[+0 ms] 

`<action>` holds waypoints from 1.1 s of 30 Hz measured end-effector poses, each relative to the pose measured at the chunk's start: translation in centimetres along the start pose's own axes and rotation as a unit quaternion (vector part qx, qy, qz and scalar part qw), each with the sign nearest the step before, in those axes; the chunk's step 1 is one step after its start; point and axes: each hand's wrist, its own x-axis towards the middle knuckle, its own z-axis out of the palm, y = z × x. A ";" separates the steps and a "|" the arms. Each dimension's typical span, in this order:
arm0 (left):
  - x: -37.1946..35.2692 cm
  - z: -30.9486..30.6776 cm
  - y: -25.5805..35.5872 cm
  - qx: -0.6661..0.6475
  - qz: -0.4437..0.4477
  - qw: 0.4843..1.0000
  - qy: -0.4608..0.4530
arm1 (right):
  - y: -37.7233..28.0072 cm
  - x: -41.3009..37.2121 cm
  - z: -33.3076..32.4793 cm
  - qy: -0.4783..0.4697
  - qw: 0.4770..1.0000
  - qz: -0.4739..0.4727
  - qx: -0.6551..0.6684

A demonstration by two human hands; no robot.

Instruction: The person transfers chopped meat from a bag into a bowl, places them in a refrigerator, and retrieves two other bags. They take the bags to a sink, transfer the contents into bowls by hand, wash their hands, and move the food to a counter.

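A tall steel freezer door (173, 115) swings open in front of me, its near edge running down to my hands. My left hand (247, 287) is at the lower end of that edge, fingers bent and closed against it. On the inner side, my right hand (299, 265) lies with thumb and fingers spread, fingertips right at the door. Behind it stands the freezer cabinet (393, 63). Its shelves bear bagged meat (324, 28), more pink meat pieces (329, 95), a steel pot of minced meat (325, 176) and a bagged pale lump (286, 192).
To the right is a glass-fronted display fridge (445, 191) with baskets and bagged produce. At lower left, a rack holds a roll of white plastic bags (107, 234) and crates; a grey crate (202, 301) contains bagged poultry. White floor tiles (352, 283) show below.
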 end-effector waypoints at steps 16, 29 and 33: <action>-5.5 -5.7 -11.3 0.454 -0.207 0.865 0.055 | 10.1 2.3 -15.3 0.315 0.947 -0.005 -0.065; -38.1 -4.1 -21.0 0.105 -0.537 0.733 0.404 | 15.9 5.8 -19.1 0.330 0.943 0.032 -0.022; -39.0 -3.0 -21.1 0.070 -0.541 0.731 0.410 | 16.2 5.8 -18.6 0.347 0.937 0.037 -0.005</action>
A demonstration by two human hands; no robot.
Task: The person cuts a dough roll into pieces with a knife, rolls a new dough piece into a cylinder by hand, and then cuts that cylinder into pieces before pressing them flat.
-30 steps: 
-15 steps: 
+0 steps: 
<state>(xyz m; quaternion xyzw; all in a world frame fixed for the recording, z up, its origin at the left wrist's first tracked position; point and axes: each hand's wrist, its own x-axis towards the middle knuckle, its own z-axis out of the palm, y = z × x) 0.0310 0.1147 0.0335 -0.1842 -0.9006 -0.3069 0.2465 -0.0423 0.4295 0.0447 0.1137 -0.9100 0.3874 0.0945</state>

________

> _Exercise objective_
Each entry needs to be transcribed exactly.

> _Answer for the task_
[+0 ms] 

`<action>` holds waypoints from 1.1 s of 30 Hz measured end-effector poses, each relative to the pose measured at the chunk's start: translation in centimetres along the start pose's own axes and rotation as a unit quaternion (vector part qx, qy, qz and scalar part qw), each with the sign nearest the step before, in those axes; the chunk's step 1 is one step after its start; point and axes: each hand's wrist, its own x-axis towards the middle knuckle, its own z-axis out of the palm, y = z × x. A ";" separates the steps and a "|" the arms. Each dimension's typical span, in this order:
arm0 (left):
  - x: -37.1946..35.2692 cm
  - z: -30.9486..30.6776 cm
  - y: -25.5805..35.5872 cm
  - qx: -0.6661..0.6475
  - qz: -0.4437..0.4477
  - qw: 0.4843..1.0000
  - qy: -0.4608..0.4530
arm1 (right):
  - y: -37.7233..28.0072 cm
  - x: -41.3009..37.2121 cm
  - z: -33.3076..32.4793 cm
  - qy: -0.4783..0.4697
  - qw: 0.4770..1.0000
  - qz: -0.4739..0.4727
  - qx: -0.6551..0.6684

A demonstration by two human hands; no robot.

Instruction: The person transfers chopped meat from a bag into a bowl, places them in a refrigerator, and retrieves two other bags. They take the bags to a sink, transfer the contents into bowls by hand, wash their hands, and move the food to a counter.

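A tall steel freezer door (173, 115) swings open in front of me, its near edge running down to my hands. My left hand (247, 287) is at the lower end of that edge, fingers bent and closed against it. On the inner side, my right hand (299, 265) lies with thumb and fingers spread, fingertips right at the door. Behind it stands the freezer cabinet (393, 63). Its shelves bear bagged meat (324, 28), more pink meat pieces (329, 95), a steel pot of minced meat (325, 176) and a bagged pale lump (286, 192).
To the right is a glass-fronted display fridge (445, 191) with baskets and bagged produce. At lower left, a rack holds a roll of white plastic bags (107, 234) and crates; a grey crate (202, 301) contains bagged poultry. White floor tiles (352, 283) show below.
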 end-effector waypoints at steps 16, 29 and 33: <action>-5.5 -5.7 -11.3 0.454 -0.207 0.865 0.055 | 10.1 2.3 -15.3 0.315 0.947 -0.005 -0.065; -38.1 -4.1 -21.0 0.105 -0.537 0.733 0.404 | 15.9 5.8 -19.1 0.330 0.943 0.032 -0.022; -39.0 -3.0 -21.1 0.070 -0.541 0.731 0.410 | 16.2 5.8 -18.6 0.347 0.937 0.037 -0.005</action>
A demonstration by two human hands; no robot.
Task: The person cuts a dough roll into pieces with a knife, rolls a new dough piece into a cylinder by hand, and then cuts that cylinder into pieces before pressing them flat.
-30 steps: 
-15 steps: 
+0 steps: 
<state>(xyz m; quaternion xyzw; all in a world frame fixed for the recording, z up, its origin at the left wrist's first tracked position; point and axes: each hand's wrist, its own x-axis towards the middle knuckle, its own z-axis out of the palm, y = z × x) 0.0310 0.1147 0.0335 -0.1842 -0.9006 -0.3069 0.2465 -0.0423 0.4295 0.0447 0.1137 -0.9100 0.3874 0.0945</state>

The output is complete.